After reviewing what I wrote Saturday night on Buffett’s Annual Letter to shareholders, I said to myself, “That wasn’t very critical.” Now perhaps I have less to criticize him over — he isn’t boasting about risk free retroactive profits, or being a significant player in life settlements, two things I find morally dubious at best.
But let’s start with basic blocking and tackling. Start with the income statement, balance sheet, and cash flow statements of Berky. The balance sheet and income statements split out by division, but the cash flow statement does not. The cash flow statement has the fine distinctions for the company in aggregate, but the income statements and balance sheet do not.
I want the best of both worlds. I want the cash flow statement segmented, and I want enterprise-wide income statements and balance sheets for Berky, with fine levels of detail. I want those without eliminating what is being done now. That would not be a lot of extra work, and it would only add a few pages to the 10-K — the work is probably done already; all that needs to be done is the formatting.
1) Berky trades at 1.9x tangible book. Not saying that it is fair or unfair. It is what it is. (When one of my kids says that, I reply, “Except when it’s not.”)
2) From page 44, Buffett made some tremendous deals during the crisis, but the lesson here is to have dry powder. Buffett made great decisions with respect to Goldman Sachs, GE, Dow Chemical, Swiss Re, and Wrigley.
3) On page 50 there is positive prior year reserve development for the last three years. I don’t know how far that goes back; I will have to research that. But as I reviewed their reserving policies, I thought they were more than reasonable. They seemed to be a good mix of methods and judgment.
4) I don’t fault Buffett on derivatives. One can use them wisely while decrying their stupid use.
Where I have more difficulty is trying to justify the amounts on the balance sheet. My view of level 3 assets is that those holding them should spill the calculations in detail. We don’t have that here with Berky, though it is better than many companies.
That Berky does not have to post collateral for the most part is significant, and lends to their creditworthiness.
5) Statutory surplus had to increase at the main P&C insurance subsidiaries, because of the acquisition of Burlington Northern. Why? I’m not sure. Ideas?
6) On page 60, the expected return assumption should not have risen 2009 to 2010. 7.1% is too high as a long-term assumption — something in the 5-6% range is reasonable.
7) Berky is half an insurance company, and half and industrial/utility company. It is neither fish nor fowl, and that is what helps make analysis difficult.
8 ) If I were made President/COO of Berky, would I centralize hiring and procurement? No, but I would hesitate before answering. Berky is so unstructured, that there have to be some gains from centralizing, but that said, you don’t want to negatively affect the culture of Berky, which allows acquisitions to continue as if they had not been acquired. That might be changed cfter the death of Buffett, but who can tell?

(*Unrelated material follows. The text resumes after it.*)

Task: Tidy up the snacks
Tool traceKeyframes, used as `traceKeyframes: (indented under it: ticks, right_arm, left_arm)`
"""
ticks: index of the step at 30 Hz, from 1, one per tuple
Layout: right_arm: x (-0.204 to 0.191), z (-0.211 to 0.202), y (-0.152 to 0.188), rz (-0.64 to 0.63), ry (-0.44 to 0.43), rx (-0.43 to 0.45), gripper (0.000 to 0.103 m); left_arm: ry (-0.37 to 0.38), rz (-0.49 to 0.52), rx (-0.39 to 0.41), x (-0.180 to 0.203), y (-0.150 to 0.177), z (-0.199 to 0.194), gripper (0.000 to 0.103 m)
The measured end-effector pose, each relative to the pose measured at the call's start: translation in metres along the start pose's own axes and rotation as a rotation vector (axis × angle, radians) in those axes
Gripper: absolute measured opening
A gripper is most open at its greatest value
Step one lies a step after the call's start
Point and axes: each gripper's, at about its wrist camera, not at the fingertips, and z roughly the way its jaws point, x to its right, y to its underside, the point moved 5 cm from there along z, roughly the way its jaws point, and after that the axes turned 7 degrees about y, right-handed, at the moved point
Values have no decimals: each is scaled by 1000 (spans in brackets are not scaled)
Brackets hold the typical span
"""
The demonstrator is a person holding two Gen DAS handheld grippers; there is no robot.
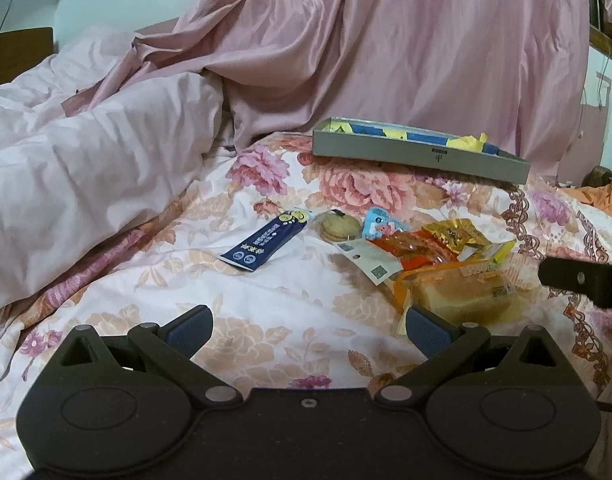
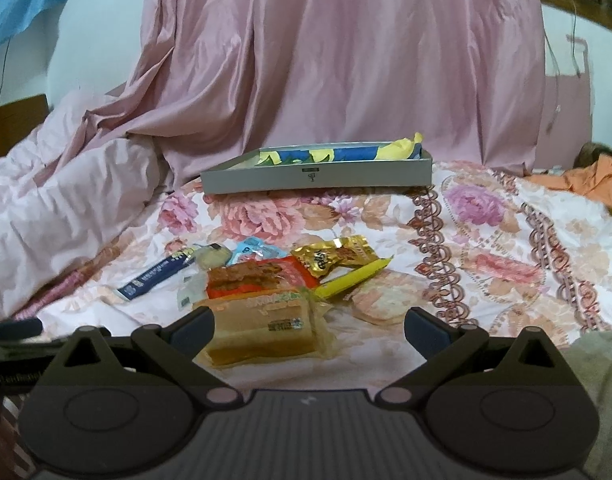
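Snacks lie in a loose pile on the floral bedspread: a wrapped bread slice (image 1: 464, 294) (image 2: 261, 326), a red packet (image 1: 420, 250) (image 2: 261, 274), a gold packet (image 1: 454, 234) (image 2: 334, 258), a yellow stick (image 2: 352, 280), a light-blue packet (image 1: 380, 222), round biscuits (image 1: 340, 226) and a dark-blue sachet (image 1: 261, 246) (image 2: 155, 276) off to the left. A grey box (image 1: 420, 154) (image 2: 318, 178) with blue and yellow packets inside sits behind them. My left gripper (image 1: 308, 328) is open, short of the pile. My right gripper (image 2: 310, 330) is open, its left finger beside the bread.
A pale pink duvet (image 1: 85, 184) is bunched on the left, and a pink curtain (image 2: 338, 60) hangs behind the box. Orange cloth (image 2: 586, 180) lies at the far right. The other gripper's black finger (image 1: 582, 280) shows at the right edge of the left wrist view.
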Motion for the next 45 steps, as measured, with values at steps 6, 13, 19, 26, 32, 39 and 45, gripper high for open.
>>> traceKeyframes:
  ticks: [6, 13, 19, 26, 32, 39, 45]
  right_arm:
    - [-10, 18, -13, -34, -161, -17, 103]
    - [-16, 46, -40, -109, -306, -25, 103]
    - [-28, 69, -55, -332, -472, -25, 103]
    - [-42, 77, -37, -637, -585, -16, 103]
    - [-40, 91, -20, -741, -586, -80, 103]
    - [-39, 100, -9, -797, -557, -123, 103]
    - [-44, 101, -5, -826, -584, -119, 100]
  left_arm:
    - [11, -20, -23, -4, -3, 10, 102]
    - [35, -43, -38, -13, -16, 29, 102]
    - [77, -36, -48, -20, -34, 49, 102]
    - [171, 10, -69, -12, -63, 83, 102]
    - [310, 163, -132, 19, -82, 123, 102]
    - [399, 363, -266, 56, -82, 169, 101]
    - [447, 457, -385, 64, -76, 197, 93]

There is a competitive strength in Berky for leaving operations alone — many sellers who love their employees like that.
9) “We view insurance businesses as possessing two distinct operations – underwriting and investing.” So it says on page 68. And how beautiful, underwriting gains every year in every segment. I have not traced the history here, though I know that Berky has been better than most companies. I would only note that the value of float depends on how long the float exists.
10) On page 70, Buffett admits that Workers Comp and other casualty have not done well, which is rare among the lines that have done well.

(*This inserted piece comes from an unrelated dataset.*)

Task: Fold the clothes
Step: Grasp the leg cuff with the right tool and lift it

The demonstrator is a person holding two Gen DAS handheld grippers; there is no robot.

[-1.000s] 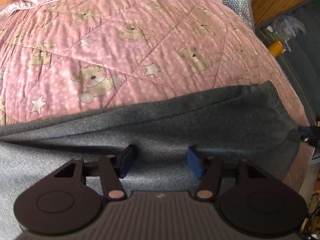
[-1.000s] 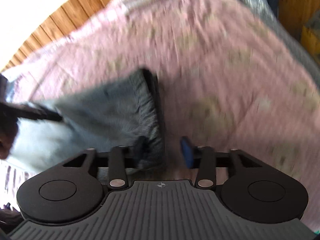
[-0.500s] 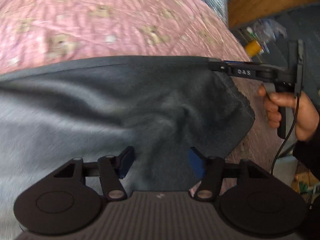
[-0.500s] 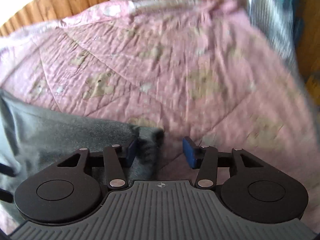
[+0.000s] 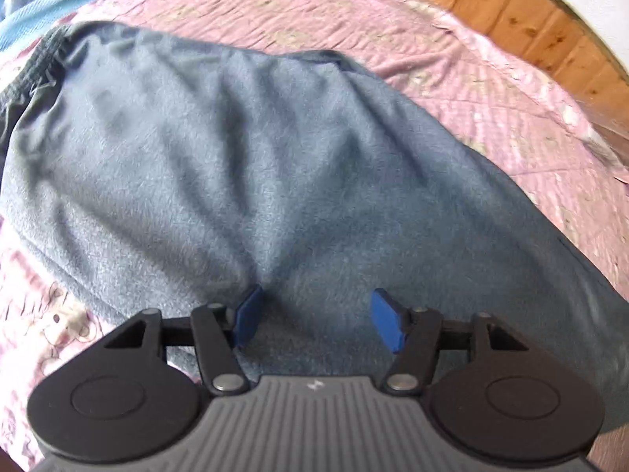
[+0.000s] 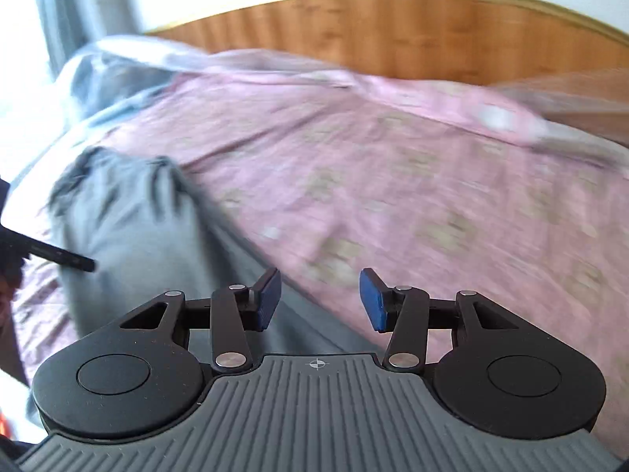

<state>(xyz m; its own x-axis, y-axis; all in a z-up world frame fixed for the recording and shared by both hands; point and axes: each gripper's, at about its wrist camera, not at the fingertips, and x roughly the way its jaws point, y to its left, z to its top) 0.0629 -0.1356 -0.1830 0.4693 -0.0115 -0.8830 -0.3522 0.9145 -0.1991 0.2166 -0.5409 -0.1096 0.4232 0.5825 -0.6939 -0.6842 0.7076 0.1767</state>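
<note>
Two grippers, both released, over one grey garment (image 5: 243,165) on the pink quilt (image 5: 491,90).

I have the left gripper (image 5: 316,316) low over the cloth, its jaws having just widened, fabric lying between the pads but not pinched. My right gripper (image 6: 320,299) straddles the garment's long edge (image 6: 251,271), jaws apart, gripping nothing. The garment runs from the bed's near edge towards the headboard (image 6: 393,27), its bunched hem (image 5: 35,67) farthest from me. I judge a clean fold needs both jaws to catch matching edge points, then lift together.
</note>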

11) On page 71, he admits that terms are not generally attractive for life business. Also oddly, there are no life premiums earned in 2008 and 2009, but losses in both years. I don’t get this.
12) On page 74, the allocations to junk debt seems too high, though I might make that bet as well. Where else do you go in this environment? The high allocations to foreign debt I suspect are there to immunize Berky on foreign liabilities it has written.
13) Page 76 contains what I think is the core strategy for Berky — Inflation-protected investments in regulated industries funded by the short-term float generated from writing P&C insurance.
14) Page 78 shows how economically sensitive “other manufacturing” can be for Berky, in that profits doubled over 2009.
15) Page 79 — The change in NetJets was the decisive factor as far as changes in the profitability of Berky’s service businesses. Score a big one for David Sokol.
16) Page 81 — the discussion on impairment of equity stakes is fascinating, but I think it would all be easier if Buffett just valued everything at market. Who cares at what level you bought it? The important question is for what can you sell it?
17) The Contractual Obligations exhibit on page 84 made me edgy, because total obligations are large relative to assets. Then I took a step back and said, “But that’s the nature of liabilities, and the difference between that and the value of liabilities is not large.” All that said, review my second risk factor at the end of this article.
18) On page 94, it reveals that Berky is mismatched short, assets versus liabilities. That is a bet that I would take as well, but it is a bet. In a depressionary scenario, it would get pinched.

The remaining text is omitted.